Por ejemplo, en determinadas culturas como una a la que me he acercado hace poco, el hecho de tener faja coloraita, pluma en la cabeza (y no sé si en otro sitio…), garra de puma, cabeza de búfalo, morral de venado, geometría -¿sagrada?- pintada en la pared, pegatina en hebreo, veladora de san Benito, maraca de… parece que los inviste de poder del “gran espíritu”. Y no son más que adornos para sugestionar al paciente, y como no, al propio charlatán.
En mi pueblo decimos: “tienes más tonterías que el ropero de un indio”. Y es verdad, ¿necesita la mancia o el mancio de tantas tonterías?
Y yo pregunto: ¿Qué amuleto tenía Jesús? ¿Y Gandhi? ¿Y la Madre Teresa de Calcuta? ¿Y Osho? ¿Y el Dalai Lama? ¿Y…?... así hasta un millón. Pues ninguno, no tenían ninguno. El amuleto eran ellos mismos, su creencia en su propia energía vital y amplitud de conciencia, a la vez que su capacidad de comunicarse con cualquiera; y eso lo podemos hacer TODOS.
El amuleto eres TU y TU PROPIA VIBRA.
Yo he emprendido el Camino de mi Alma. Dejé el 99% de mis objetos en regalos para tres personas, y anduve ¿“desnudo” de poder y protección?. No, tan solo, y no te miento, que anduve pasando unos días de bajón. Pues claro, dejé en ellos mi energía. Me tomó un poco de tiempo recuperarme, ya que entendiendo que eran simplemente apegos, que me han servido para creer únicamente en mí, y no en lo que me cuelgue del cuello.
Hay una gran industria y merchandising del amuleto, y al ser humano de a pie, le encanta el consumismo, de este u otra naturaleza.

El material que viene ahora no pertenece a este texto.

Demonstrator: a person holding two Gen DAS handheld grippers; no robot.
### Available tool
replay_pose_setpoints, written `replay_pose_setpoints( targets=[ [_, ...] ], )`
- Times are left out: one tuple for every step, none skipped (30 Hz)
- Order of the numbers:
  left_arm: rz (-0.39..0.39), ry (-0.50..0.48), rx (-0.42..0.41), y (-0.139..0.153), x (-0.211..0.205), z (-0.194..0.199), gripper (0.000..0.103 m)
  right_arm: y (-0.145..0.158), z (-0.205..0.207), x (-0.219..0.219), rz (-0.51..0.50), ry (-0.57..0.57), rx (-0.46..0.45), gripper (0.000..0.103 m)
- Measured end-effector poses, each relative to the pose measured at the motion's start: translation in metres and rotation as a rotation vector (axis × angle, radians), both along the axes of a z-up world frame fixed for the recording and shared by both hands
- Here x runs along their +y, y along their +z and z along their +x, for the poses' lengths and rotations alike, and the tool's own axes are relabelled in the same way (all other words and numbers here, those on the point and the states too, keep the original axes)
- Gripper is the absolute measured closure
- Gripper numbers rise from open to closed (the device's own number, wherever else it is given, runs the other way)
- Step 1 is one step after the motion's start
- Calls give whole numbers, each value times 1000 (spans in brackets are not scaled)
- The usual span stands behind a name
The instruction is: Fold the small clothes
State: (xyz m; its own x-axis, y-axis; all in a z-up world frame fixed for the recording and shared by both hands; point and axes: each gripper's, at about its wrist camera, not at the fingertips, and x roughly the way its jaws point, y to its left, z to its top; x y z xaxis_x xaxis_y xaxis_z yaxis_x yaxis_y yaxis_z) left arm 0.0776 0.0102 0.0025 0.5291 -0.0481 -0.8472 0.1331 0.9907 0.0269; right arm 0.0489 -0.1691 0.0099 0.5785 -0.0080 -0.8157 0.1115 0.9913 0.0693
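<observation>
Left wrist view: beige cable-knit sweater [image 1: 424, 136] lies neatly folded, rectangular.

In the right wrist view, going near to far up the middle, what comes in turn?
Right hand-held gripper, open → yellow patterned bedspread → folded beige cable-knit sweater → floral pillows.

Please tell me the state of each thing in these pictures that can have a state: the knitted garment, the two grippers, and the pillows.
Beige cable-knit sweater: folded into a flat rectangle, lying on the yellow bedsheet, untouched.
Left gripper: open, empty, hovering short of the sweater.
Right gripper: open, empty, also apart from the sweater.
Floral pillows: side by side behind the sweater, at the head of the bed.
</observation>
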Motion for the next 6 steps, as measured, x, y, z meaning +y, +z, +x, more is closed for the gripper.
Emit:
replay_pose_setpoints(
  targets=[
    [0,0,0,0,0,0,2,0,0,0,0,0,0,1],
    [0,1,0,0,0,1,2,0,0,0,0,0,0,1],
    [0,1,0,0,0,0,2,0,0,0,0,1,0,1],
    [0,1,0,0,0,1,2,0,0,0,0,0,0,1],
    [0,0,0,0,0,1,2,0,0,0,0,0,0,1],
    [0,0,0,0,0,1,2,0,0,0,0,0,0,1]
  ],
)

Hoy, ya no creo en anillos, ni en colgantes, ni en plumas de pájaros, ni en pamplinas que dicen que traen innato poder, o que tal brujo se lo dio. Solo creo en el nivel vibracional de piedras y gemas que pueden ayudar a mi nivel vibracional. Solo creo en la fuerza y energía de la Madre Naturaleza, sus plantas medicina y sus elementos. Solo creo en la energía del Sol y de la Luna. Solo creo en la Energía Cósmica y Universal. Solo creo en el Agua. Solo creo en los alimentos. Pero sobre todo, SOLO CREO EN MI.
Te animo a TI, a que hagas lo mismo.